===== Supplied material =====
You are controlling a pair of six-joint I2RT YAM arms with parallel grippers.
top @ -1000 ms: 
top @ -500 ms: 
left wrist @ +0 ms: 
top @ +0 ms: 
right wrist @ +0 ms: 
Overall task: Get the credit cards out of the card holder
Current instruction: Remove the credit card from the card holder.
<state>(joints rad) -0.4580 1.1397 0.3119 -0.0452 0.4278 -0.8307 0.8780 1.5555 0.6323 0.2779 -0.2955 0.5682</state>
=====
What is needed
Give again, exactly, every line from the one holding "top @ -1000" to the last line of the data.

Exercise response
top @ -1000 ms: 
top @ -500 ms: 
left wrist @ +0 ms: 
top @ +0 ms: 
right wrist @ +0 ms: 
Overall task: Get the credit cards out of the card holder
Current instruction: Remove the credit card from the card holder.
<state>(joints rad) -0.4580 1.1397 0.3119 -0.0452 0.4278 -0.8307 0.8780 1.5555 0.6323 0.2779 -0.2955 0.5682</state>

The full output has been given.